Les fêtes à peine digérées, les soldes d’hiver 2026 pointent le bout de leur étiquette rouge. Dès ce vendredi 2 janvier à 8 heures, les habitants de quatre départements de l’Est (Meurthe-et-Moselle, Meuse, Moselle, Vosges) pourront dévaliser les rayons, profitant d’une avance liée à la proximité du Luxembourg, où les rabais démarrent aussi plus tôt. Pour le reste de la métropole, patience : le top départ national est fixé au mercredi 7 janvier, jusqu’au mardi 3 février inclus. Quatre semaines de chasse aux bonnes affaires, mais avec des dates décalées en outre-mer et un e-commerce aligné sur le calendrier hexagonal. En pleine inflation et après un Black Friday qui a déjà vidé quelques porte-monnaie, ces soldes arriveront-ils à relancer la machine à consommer ? L’avance dans l’Est n’est pas un caprice : l’article L. 310-3 du Code de commerce autorise des adaptations pour « forte saisonnalité » ou concurrence frontalière. Les Vosges, Moselle et voisins se calent sur le Luxembourg pour éviter la fuite des clients vers le Grand-Duché. Résultat : du 2 au 29 janvier, ces départements ouvriront le bal. Pour les autres, la règle reste immuable : deuxième mercredi de janvier (avancé au premier si le deuxième tombe après le 12). 2026 respecte la tradition : 7 janvier au 3 février.

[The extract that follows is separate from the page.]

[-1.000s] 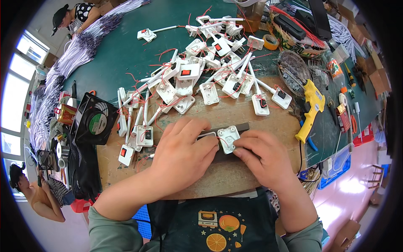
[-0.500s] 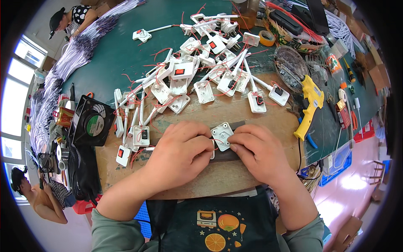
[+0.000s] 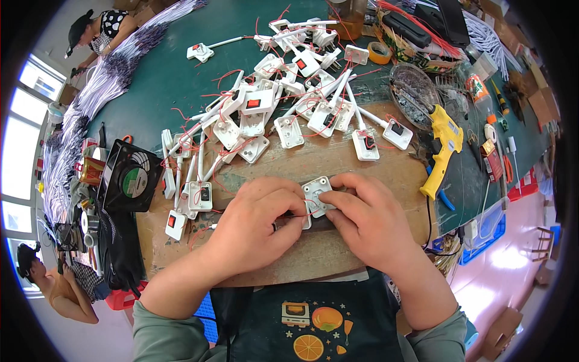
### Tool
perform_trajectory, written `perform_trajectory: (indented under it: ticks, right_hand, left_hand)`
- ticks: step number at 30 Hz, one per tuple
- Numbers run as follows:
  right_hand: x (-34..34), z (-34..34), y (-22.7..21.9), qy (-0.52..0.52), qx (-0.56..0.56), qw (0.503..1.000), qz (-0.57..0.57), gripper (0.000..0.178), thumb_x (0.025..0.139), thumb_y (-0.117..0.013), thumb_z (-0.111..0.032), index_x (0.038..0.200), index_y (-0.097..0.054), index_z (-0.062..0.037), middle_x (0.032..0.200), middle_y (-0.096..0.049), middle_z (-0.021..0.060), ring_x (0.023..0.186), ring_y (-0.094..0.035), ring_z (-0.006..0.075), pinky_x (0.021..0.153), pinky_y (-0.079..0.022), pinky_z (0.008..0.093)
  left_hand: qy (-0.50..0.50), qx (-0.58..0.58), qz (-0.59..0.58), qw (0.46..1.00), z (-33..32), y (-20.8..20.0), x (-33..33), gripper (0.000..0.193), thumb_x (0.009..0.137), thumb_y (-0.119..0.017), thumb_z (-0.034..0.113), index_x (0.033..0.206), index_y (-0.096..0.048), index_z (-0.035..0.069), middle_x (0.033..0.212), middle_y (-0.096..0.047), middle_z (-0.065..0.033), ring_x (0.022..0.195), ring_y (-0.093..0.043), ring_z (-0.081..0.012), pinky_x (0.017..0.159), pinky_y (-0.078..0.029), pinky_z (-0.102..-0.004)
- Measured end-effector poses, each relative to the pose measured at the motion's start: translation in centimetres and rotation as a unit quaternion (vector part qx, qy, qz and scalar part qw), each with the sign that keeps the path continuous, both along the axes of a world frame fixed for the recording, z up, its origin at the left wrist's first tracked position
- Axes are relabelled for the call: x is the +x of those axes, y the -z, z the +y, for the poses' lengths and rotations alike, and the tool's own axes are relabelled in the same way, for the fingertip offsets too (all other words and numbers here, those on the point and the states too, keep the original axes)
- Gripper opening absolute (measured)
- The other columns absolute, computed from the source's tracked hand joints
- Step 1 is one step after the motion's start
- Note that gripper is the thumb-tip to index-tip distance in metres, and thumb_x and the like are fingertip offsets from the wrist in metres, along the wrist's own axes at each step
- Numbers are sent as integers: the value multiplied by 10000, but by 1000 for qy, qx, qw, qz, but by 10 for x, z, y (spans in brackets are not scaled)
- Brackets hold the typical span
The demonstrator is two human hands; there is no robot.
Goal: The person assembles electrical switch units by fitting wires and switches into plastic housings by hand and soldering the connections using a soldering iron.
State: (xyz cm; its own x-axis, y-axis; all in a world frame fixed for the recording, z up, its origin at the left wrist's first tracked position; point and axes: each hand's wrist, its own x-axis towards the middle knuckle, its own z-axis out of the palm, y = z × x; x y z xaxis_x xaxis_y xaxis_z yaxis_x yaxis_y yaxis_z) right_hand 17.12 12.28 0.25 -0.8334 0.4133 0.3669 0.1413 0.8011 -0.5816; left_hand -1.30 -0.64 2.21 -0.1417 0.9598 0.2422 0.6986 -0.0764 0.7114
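Observation:
In front of me, a small white plastic switch housing (image 3: 313,192) lies open side up, with screw posts inside and a thin red wire running across its lower part. My left hand (image 3: 260,220) is closed at its left side, thumb and fingers pinched around a second white piece, of which only an edge shows; a dark part peeks out beneath the fingers. My right hand (image 3: 367,220) is closed at the housing's right side, with its index fingertip pressing into it and the thumb bent below. My palms hide much of what is held.
A pile of white switch housings (image 3: 259,101) with red wires and white cables lies beyond my hands. A yellow glue gun (image 3: 445,148) rests to the right, near a round metal dish (image 3: 415,90). On the left stands a black fan (image 3: 131,177). Two people are at the far left.
My right fingers have moved from the housing's right edge further over its inside. My left hand has shifted slightly, showing a dark part under its fingers. The whole view has shifted a little.

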Motion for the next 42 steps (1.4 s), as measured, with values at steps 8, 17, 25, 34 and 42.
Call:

Outre-mer : un calendrier à géométrie variable
En outre-mer, les dates dansent au rythme du climat et des usages locaux. Martinique, Guyane et Mayotte suivent la métropole (7 janvier-3 février). Guadeloupe : 3 au 30 janvier. Saint-Pierre-et-Miquelon : 21 janvier-17 février. Saint-Barthélemy et Saint-Martin décalent même à la belle saison : 2 au 29 mai. La Réunion, elle, inverse les saisons : soldes d’hiver du 5 septembre au 2 octobre, et d’été du 7 février au 6 mars. Quant à l’e-commerce, pas d’échappatoire : quel que soit le siège de l’entreprise, les dates nationales s’imposent (7 janvier-3 février). Amazon, Shein ou Zalando devront jouer le jeu français.
Des soldes en perte de vitesse ?
Avec le Black Friday, les promos permanentes et les ventes privées qui cannibalisent l’événement, les soldes traditionnels perdent de leur lustre. Les Français, échaudés par l’inflation, attendent souvent les vraies baisses de prix, mais les commerçants, eux, espèrent un sursaut post-fêtes. À Paris, Lyon ou Marseille, les vitrines s’habillent déjà de rouge. Dans l’Est, les chanceux attaquent dès demain. Partout ailleurs, le 7 janvier marquera le vrai rush. Mais dans un contexte où le pouvoir d’achat reste tendu, ces quatre semaines suffiront-elles à redonner le sourire aux enseignes ? Une chose est sûre : pour les chasseurs de bons plans, l’année 2026 commence en fanfare… ou en soldes.